## ABOUT THIS EXERCISE
Write out each entry, exactly the way it appears.

## DATA IN THIS EXERCISE
------------------------------

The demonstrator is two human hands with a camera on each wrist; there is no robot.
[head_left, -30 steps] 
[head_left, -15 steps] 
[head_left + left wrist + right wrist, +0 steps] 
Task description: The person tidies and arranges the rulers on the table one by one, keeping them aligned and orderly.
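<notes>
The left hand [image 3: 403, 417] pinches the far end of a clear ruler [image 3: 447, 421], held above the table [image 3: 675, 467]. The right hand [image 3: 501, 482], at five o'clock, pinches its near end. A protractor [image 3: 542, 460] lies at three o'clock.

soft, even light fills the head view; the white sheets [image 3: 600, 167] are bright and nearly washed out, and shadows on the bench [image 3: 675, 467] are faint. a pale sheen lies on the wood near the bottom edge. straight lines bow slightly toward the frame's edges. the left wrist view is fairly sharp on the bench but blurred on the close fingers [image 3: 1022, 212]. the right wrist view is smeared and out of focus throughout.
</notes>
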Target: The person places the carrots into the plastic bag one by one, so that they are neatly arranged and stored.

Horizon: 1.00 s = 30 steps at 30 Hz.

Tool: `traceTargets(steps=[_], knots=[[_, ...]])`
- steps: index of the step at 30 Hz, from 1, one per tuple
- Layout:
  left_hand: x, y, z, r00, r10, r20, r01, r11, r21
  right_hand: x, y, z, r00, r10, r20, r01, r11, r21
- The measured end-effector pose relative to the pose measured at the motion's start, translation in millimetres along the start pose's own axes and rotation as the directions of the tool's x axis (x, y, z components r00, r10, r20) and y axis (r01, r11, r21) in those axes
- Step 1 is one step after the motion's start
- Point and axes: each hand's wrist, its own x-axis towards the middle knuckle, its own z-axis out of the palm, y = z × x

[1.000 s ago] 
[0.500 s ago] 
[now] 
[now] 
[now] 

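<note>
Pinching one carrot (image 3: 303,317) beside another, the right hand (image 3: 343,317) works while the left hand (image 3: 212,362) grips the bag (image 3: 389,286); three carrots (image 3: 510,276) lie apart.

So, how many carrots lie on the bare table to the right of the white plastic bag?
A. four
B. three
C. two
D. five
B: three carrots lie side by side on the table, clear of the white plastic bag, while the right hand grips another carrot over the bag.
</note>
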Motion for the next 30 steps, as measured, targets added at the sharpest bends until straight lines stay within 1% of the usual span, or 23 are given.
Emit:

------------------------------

## EXERCISE RESULT
The demonstrator is two human hands with a camera on each wrist; there is no robot.
[head_left, -30 steps] 
[head_left, -15 steps] 
[head_left + left wrist + right wrist, +0 steps] 
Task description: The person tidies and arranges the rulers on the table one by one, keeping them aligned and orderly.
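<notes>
The left hand [image 3: 403, 417] pinches the far end of a clear ruler [image 3: 447, 421], held above the table [image 3: 675, 467]. The right hand [image 3: 501, 482], at five o'clock, pinches its near end. A protractor [image 3: 542, 460] lies at three o'clock.

soft, even light fills the head view; the white sheets [image 3: 600, 167] are bright and nearly washed out, and shadows on the bench [image 3: 675, 467] are faint. a pale sheen lies on the wood near the bottom edge. straight lines bow slightly toward the frame's edges. the left wrist view is fairly sharp on the bench but blurred on the close fingers [image 3: 1022, 212]. the right wrist view is smeared and out of focus throughout.
</notes>
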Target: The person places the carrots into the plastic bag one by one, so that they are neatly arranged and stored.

Horizon: 1.00 s = 30 steps at 30 Hz.

Tool: `traceTargets(steps=[_], knots=[[_, ...]])`
- steps: index of the step at 30 Hz, from 1, one per tuple
- Layout:
  left_hand: x, y, z, r00, r10, r20, r01, r11, r21
  right_hand: x, y, z, r00, r10, r20, r01, r11, r21
- The measured end-effector pose relative to the pose measured at the motion's start, translation in millimetres along the start pose's own axes and rotation as the directions of the tool's x axis (x, y, z components r00, r10, r20) and y axis (r01, r11, r21) in those axes
- Step 1 is one step after the motion's start
- Point and axes: each hand's wrist, its own x-axis towards the middle knuckle, its own z-axis out of the palm, y = z × x

[1.000 s ago] 
[0.500 s ago] 
[now] 
[now] 
[now] 

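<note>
Pinching one carrot (image 3: 303,317) beside another, the right hand (image 3: 343,317) works while the left hand (image 3: 212,362) grips the bag (image 3: 389,286); three carrots (image 3: 510,276) lie apart.

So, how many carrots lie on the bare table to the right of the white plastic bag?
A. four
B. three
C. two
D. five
B: three carrots lie side by side on the table, clear of the white plastic bag, while the right hand grips another carrot over the bag.
</note>
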Motion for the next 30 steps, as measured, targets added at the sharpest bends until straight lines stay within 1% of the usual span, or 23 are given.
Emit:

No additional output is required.